Однажды к вечеру голова вдруг невозможно потяжелела, как будто ее наполнили мутной жидкостью. Лежал я, не открывая глаз и прислушиваясь к тому, что делается внутри черепа. Там как бы сами по себе рождались неподвластные мне воспоминания.

…Далекий знойный Сталинабад. По обеим сторонам улицы выстроились двух-, трех- и четырехэтажные дома вперемежку с глинобитными мазанками, иссушенные горячим солнцем дувалы, густые зеленые сады во дворах, чинары и тополя, высаженные во всю длину улиц. На горбатых тротуарах повсюду скопления людей: дети, старики и женщины. Женщины, женщины, женщины. В ситцевых платьях, сарафанах, блузках без рукавов. Одни что-то объясняют малышам, другие вытирают слезы скомканными платочками, третьи машут руками — прощаются…

У школы-госпиталя толпятся ходячие раненые. А из открытых окон и с балконов смотрят вслед шагающим к вокзалу вчерашним курсантам те, кому не по силам выйти на улицу. На нас они все уставились такими глазами, будто по булыжной мостовой движется похоронная процессия.

Я шагаю в одной шеренге с бывшими сослуживцами по первому взводу.
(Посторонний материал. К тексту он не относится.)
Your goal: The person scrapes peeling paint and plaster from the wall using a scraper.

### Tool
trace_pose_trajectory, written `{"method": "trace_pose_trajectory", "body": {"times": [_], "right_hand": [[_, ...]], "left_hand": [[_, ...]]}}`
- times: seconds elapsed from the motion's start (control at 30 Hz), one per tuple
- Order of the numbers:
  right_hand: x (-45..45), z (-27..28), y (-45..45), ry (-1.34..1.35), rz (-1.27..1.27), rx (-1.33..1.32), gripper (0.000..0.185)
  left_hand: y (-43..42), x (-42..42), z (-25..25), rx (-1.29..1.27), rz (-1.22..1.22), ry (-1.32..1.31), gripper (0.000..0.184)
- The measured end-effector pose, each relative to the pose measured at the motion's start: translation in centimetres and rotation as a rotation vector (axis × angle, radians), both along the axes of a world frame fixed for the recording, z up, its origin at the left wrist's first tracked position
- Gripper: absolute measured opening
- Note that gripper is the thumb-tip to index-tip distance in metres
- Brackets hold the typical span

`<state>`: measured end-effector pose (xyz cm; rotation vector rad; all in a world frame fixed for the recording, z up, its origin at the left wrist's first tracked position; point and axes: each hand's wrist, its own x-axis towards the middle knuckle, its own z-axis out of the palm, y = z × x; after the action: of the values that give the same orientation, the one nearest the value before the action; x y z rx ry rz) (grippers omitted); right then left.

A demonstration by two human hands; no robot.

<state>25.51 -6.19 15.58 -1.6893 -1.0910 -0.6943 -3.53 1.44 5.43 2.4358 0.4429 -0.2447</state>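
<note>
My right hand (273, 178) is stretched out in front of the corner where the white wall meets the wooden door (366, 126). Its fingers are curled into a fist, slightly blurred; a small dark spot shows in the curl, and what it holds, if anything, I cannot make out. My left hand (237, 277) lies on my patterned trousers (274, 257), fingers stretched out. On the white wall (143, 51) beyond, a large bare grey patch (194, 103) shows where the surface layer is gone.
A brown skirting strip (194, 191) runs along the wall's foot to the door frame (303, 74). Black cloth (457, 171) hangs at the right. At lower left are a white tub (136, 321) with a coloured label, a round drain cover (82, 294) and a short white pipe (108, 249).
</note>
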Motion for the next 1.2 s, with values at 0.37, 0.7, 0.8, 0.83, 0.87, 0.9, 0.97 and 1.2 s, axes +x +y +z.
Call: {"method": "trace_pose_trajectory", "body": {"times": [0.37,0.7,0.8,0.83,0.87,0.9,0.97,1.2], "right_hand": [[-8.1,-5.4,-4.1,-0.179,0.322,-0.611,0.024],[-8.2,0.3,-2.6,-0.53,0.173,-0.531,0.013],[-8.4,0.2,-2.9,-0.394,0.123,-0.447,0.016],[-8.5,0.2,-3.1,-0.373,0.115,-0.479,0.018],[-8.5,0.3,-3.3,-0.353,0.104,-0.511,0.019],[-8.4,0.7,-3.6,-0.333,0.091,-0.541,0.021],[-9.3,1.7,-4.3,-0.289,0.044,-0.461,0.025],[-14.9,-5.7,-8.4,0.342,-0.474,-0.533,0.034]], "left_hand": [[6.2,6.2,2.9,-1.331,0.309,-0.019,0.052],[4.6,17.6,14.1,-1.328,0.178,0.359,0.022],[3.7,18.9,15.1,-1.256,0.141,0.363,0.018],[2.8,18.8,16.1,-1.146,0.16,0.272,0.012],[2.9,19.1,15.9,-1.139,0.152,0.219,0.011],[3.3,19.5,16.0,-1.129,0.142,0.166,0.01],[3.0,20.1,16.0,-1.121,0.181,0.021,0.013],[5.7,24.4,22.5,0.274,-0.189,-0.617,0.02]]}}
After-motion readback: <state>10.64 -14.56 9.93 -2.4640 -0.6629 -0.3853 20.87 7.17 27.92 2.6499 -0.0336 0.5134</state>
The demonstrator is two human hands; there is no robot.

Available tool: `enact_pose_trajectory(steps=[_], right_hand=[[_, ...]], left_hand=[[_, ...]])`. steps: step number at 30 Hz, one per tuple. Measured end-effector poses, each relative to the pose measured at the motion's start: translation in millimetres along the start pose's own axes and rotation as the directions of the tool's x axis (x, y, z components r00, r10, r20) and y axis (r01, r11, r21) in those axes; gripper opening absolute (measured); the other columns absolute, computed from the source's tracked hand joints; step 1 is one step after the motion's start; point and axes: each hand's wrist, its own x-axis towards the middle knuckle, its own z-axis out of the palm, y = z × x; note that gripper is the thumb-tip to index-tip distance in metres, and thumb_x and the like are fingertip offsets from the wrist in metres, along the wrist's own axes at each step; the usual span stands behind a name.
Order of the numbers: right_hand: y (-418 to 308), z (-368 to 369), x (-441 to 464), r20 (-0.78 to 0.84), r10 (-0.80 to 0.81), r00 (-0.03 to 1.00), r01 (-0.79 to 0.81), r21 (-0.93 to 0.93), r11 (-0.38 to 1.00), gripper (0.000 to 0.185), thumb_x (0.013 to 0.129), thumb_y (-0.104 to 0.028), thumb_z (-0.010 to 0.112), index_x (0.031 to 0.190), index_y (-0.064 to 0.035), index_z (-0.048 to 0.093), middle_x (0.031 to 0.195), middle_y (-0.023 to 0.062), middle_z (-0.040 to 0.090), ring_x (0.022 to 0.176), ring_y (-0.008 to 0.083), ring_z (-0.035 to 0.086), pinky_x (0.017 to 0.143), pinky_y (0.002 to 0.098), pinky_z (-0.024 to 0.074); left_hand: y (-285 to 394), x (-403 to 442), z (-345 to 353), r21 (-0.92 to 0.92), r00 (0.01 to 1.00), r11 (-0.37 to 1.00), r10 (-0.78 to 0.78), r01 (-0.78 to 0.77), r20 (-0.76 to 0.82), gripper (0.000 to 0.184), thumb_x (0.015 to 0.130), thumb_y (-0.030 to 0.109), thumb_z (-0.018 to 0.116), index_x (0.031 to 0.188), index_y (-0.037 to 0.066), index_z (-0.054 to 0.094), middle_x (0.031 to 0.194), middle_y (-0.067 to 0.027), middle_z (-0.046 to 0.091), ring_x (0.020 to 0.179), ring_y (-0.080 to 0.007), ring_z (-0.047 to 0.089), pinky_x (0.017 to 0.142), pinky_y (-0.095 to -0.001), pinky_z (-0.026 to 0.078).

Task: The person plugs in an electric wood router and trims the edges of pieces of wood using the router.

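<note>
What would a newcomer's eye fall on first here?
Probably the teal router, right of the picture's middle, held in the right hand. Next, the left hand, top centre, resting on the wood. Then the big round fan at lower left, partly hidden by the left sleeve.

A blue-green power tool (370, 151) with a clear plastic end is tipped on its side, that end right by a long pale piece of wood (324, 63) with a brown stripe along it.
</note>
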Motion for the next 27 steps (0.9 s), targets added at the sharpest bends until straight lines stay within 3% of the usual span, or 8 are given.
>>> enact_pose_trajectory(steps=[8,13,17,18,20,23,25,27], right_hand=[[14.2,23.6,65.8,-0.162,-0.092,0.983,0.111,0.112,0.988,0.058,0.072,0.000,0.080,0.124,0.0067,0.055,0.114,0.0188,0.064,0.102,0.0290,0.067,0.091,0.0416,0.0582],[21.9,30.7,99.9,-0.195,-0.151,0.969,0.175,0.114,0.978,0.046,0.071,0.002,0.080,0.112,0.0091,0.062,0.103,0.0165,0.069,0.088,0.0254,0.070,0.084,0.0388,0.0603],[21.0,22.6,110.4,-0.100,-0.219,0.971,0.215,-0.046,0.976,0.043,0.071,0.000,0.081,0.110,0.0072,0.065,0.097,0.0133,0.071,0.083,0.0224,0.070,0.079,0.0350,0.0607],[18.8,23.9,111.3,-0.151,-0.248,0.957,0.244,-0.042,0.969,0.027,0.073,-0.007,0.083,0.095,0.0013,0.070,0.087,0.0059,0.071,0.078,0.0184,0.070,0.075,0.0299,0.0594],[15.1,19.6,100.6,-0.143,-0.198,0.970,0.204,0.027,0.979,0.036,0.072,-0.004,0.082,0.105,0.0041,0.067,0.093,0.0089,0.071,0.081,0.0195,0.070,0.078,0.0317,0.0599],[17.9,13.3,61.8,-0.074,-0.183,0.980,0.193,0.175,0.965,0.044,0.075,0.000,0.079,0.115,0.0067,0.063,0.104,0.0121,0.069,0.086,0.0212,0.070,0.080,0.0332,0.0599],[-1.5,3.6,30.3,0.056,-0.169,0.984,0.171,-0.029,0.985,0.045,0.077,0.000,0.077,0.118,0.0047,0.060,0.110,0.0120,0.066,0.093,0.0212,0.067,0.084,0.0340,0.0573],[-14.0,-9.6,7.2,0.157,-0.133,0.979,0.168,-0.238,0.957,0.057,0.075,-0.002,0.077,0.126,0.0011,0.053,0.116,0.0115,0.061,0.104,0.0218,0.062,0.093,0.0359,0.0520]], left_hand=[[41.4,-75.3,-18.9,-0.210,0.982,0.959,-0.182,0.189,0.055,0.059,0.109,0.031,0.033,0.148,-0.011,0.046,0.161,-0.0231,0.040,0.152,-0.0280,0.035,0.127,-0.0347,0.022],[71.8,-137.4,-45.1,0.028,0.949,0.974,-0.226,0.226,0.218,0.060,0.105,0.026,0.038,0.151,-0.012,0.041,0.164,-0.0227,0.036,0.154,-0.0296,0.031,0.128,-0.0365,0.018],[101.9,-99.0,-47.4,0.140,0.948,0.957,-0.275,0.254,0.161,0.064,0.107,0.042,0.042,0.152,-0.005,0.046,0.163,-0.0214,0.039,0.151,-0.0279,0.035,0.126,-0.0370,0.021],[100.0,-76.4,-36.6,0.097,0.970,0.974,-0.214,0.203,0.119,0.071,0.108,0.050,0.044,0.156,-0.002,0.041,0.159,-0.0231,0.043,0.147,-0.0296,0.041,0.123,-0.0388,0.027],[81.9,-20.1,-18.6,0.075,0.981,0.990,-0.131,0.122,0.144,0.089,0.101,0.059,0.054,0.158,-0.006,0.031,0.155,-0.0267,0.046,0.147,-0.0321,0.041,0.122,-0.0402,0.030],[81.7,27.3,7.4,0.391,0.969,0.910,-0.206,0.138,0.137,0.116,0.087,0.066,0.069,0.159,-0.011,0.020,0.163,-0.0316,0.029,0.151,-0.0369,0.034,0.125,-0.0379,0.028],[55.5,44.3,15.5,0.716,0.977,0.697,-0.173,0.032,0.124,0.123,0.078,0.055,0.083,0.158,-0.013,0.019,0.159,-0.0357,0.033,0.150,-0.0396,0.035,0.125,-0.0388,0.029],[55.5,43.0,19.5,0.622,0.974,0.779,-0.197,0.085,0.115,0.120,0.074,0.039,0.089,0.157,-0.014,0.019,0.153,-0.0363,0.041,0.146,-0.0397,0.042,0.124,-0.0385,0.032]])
Митька Федосов идет слева от меня, а Юрка Махорин из второго отделения, — справа. Митька молчит в задумчивости, ничего вокруг не замечает. А мне до зарезу хочется с кем-нибудь поговорить. Не по душе похоронные лица…

— Чего это они скисли? — спрашиваю я.

— Чего? — Митька вздрагивает. — Чего тебе, Славка?

— Не понимаю, зачем смотреть на нас, как на приговоренных? Что они, в самом деле? А ты почему скис?

— Лучше тебя соображает товарищ Федосов, — Это Юрка. Он вообще любит совать нос в чужие дела. — Вперед глядеть умеет человек. Ты думаешь, фронт — это ничего. А вот он…

— Иди ты к… — вскипает Митька. — Гляди какой отважный! Фронт — это тебе не пол в казарме драить.

Всей роте было известно, Федосов и Махорин терпеть не могут друг друга. Митька, в отличие от большинства сослуживцев, не восхищался Юркиной отчаянностью. Махорина в роте окрестили «инструктором-поломоем». Он так часто схлопатывал наряды вне очереди и так насобачился драить полы в казарме, что его стали назначать старшим над остальными ночными «поломоями». Вот и дорос он до «инструктора»…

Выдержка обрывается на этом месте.